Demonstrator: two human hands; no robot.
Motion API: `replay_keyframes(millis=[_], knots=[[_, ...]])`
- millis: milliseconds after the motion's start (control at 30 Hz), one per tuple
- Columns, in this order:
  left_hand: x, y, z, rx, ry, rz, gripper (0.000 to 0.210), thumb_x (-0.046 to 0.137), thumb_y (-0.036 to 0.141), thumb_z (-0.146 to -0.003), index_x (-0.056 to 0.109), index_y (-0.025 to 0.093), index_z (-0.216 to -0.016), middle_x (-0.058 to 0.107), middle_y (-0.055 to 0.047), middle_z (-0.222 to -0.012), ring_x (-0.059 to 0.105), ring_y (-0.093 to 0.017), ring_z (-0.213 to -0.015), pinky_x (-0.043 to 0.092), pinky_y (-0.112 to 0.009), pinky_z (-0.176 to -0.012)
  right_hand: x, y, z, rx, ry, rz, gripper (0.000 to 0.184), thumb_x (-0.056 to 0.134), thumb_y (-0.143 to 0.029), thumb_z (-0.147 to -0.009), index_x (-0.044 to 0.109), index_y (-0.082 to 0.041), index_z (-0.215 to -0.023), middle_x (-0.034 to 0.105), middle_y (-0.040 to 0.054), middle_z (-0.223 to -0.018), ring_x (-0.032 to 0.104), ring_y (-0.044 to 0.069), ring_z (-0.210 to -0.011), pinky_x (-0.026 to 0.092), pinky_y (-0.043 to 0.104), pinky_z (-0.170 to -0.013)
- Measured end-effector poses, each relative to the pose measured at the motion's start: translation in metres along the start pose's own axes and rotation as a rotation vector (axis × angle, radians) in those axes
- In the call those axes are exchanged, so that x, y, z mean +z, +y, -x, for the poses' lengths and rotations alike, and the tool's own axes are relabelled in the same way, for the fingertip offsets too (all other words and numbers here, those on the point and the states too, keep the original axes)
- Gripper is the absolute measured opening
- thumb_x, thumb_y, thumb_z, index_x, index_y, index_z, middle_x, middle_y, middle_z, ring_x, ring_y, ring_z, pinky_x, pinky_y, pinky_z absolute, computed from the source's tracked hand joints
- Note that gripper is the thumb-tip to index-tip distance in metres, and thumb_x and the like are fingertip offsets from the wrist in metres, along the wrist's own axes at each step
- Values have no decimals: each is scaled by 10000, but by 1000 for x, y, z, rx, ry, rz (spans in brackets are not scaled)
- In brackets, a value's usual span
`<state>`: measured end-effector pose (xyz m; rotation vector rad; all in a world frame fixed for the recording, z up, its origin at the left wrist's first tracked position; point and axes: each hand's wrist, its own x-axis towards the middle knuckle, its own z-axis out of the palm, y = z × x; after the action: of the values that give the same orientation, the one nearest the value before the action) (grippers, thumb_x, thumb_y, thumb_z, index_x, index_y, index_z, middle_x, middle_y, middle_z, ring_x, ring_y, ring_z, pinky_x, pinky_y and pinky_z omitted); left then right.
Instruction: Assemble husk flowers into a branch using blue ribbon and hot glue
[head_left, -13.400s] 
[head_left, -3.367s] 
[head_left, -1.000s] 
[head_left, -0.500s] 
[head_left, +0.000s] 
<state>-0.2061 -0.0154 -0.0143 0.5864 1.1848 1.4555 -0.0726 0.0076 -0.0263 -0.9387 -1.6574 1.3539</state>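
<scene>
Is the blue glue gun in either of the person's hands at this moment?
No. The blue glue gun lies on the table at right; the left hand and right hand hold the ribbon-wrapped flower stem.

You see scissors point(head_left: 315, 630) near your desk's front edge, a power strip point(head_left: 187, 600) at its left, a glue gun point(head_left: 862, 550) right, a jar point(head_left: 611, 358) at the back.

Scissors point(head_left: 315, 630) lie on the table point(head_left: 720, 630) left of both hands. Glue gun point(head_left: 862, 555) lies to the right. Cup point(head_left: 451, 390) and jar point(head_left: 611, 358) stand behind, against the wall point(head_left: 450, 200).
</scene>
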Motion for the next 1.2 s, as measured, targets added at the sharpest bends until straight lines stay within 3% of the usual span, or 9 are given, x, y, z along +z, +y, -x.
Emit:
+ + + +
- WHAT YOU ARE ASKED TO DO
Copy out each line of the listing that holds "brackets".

- OUTPUT FOR THIS EXERCISE
- Values have no decimals: each is scaled by 10000, but by 1000 for x, y, z, rx, ry, rz (spans in brackets are not scaled)
- In brackets, a value's usual span

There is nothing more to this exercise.